Transcribe every entry exactly, leaving out any pictures.
• • • •
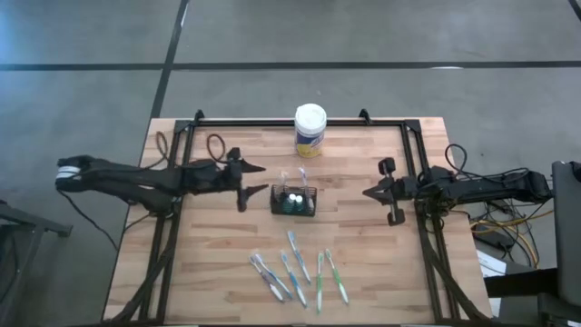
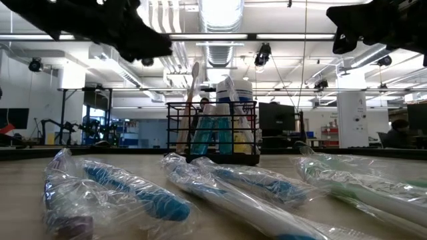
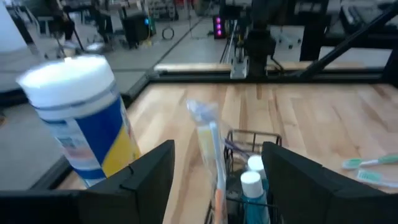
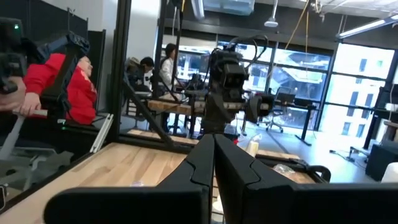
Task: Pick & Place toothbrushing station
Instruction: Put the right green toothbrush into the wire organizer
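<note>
Overhead, the black mesh caddy [image 1: 294, 201] sits mid-tabletop [image 1: 363, 272] with the spare toothbrushes [image 1: 299, 268] loose at its 6 o'clock, the canister [image 1: 310, 130] at its 12, the left claw [image 1: 251, 182] wide open and empty at its 9, and the right claw [image 1: 385, 192] waiting at its 3. Low down, brushes stand tall in the caddy [image 2: 221, 132], so I judge a careless closing could tip one out or shove the light caddy. Left wrist shows spread fingers [image 3: 143, 180] touching nothing above the caddy [image 3: 245, 162]; right wrist shows its fingers [image 4: 193, 168] pressed together, empty.
</note>
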You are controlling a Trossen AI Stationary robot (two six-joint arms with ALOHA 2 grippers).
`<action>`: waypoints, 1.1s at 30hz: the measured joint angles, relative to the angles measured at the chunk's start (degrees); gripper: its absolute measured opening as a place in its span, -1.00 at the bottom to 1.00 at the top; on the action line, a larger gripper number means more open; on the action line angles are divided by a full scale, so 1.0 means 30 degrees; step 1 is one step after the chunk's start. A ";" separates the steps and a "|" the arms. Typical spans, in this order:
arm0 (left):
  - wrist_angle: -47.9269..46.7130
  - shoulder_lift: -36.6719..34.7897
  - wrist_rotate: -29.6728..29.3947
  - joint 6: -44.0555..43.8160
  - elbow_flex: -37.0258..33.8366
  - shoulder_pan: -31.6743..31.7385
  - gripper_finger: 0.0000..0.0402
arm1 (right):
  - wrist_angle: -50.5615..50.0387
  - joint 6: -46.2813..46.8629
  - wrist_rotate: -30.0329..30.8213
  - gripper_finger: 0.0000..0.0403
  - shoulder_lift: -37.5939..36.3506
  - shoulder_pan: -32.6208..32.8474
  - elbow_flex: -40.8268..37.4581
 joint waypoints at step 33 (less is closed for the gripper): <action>-1.4259 -1.5770 0.3194 -0.1805 -0.1588 -0.0856 -0.98 | -0.0434 -0.0402 -0.5477 -0.96 0.0747 0.0012 0.0057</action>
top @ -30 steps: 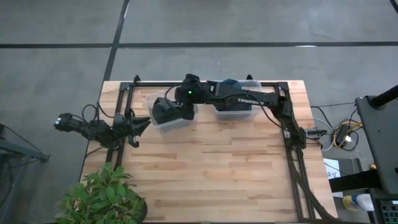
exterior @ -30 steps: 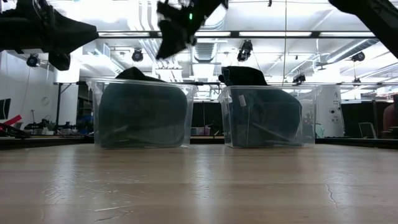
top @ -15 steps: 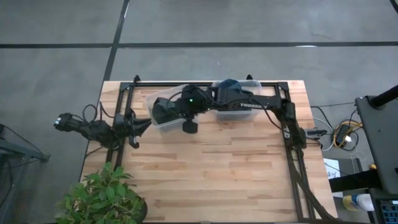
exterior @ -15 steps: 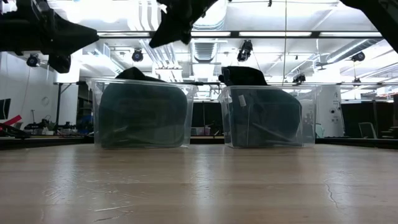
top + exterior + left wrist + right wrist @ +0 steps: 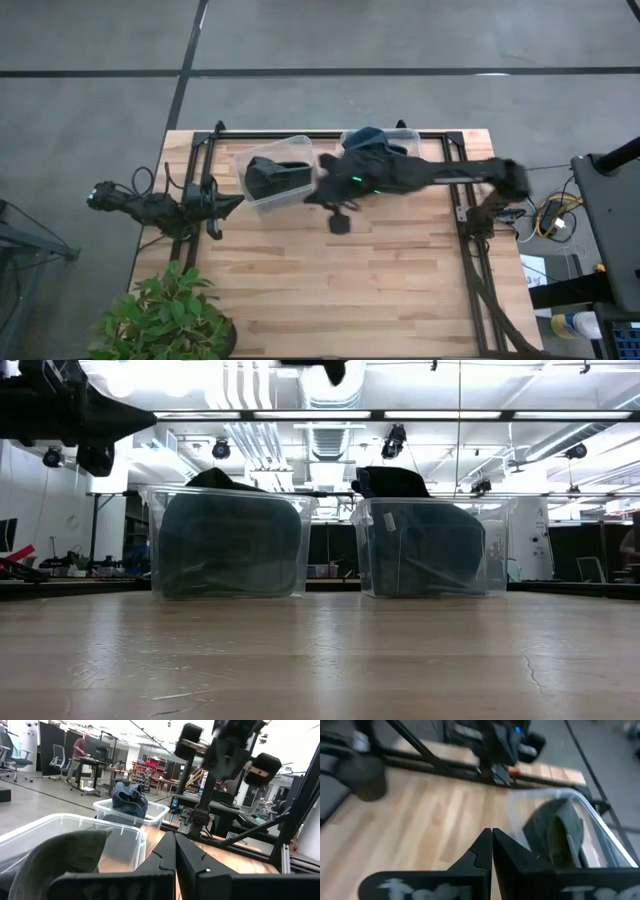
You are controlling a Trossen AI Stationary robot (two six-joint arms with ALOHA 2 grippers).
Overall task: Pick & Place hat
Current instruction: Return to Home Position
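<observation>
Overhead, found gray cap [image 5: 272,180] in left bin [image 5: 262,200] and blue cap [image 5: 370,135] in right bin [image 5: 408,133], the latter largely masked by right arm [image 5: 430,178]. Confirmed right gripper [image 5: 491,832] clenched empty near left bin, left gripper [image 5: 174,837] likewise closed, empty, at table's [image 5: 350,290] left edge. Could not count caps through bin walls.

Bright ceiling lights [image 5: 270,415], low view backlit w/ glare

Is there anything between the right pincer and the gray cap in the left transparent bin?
Nothing visible does. The right pincer, shut, hangs above the table beside the left bin, higher than its rim. The gray cap lies inside, under the open top.
</observation>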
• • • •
**WRITTEN SOLUTION**
Task: Pick & Place toothbrushing station
Instruction: Put the right green toothbrush into the wire organizer
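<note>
Overhead, the black mesh caddy [image 1: 294, 201] sits mid-tabletop [image 1: 363, 272] with the spare toothbrushes [image 1: 299, 268] loose at its 6 o'clock, the canister [image 1: 310, 130] at its 12, the left claw [image 1: 251, 182] wide open and empty at its 9, and the right claw [image 1: 385, 192] waiting at its 3. Low down, brushes stand tall in the caddy [image 2: 221, 132], so I judge a careless closing could tip one out or shove the light caddy. Left wrist shows spread fingers [image 3: 143, 180] touching nothing above the caddy [image 3: 245, 162]; right wrist shows its fingers [image 4: 193, 168] pressed together, empty.
</note>
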You are controlling a Trossen AI Stationary robot (two six-joint arms with ALOHA 2 grippers).
`<action>`: waypoints, 1.1s at 30hz: the measured joint angles, relative to the angles measured at the chunk's start (degrees); gripper: its absolute measured opening as a place in its span, -1.00 at the bottom to 1.00 at the top; on the action line, a larger gripper number means more open; on the action line angles are divided by a full scale, so 1.0 means 30 degrees; step 1 is one step after the chunk's start. A ";" separates the steps and a "|" the arms. Typical spans, in this order:
arm0 (left):
  - wrist_angle: -47.9269..46.7130
  - shoulder_lift: -36.6719..34.7897
  - wrist_rotate: -29.6728..29.3947
  - joint 6: -44.0555..43.8160
  - elbow_flex: -37.0258..33.8366
  - shoulder_pan: -31.6743..31.7385
  - gripper_finger: 0.0000..0.0402
arm1 (right):
  - wrist_angle: -50.5615..50.0387
  - joint 6: -46.2813..46.8629
  - wrist_rotate: -30.0329..30.8213
  - gripper_finger: 0.0000..0.0403
  - shoulder_lift: -37.5939..36.3506
  - shoulder_pan: -32.6208..32.8474
  - elbow_flex: -40.8268..37.4581
 joint waypoints at step 33 (less is closed for the gripper): <action>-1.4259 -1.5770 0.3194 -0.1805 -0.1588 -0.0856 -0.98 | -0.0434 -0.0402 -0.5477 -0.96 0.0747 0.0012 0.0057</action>
top @ -30 steps: 
exterior @ -30 steps: 
top @ -15 steps: 
exterior @ -15 steps: 
top + exterior + left wrist + right wrist @ +0 steps: 
You are controlling a Trossen AI Stationary robot (two six-joint arms with ALOHA 2 grippers).
Overall task: Pick & Place hat
Current instruction: Return to Home Position
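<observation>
Overhead, found gray cap [image 5: 272,180] in left bin [image 5: 262,200] and blue cap [image 5: 370,135] in right bin [image 5: 408,133], the latter largely masked by right arm [image 5: 430,178]. Confirmed right gripper [image 5: 491,832] clenched empty near left bin, left gripper [image 5: 174,837] likewise closed, empty, at table's [image 5: 350,290] left edge. Could not count caps through bin walls.

Bright ceiling lights [image 5: 270,415], low view backlit w/ glare

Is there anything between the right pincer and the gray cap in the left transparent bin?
Nothing visible does. The right pincer, shut, hangs above the table beside the left bin, higher than its rim. The gray cap lies inside, under the open top.
</observation>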

This finishes the exercise.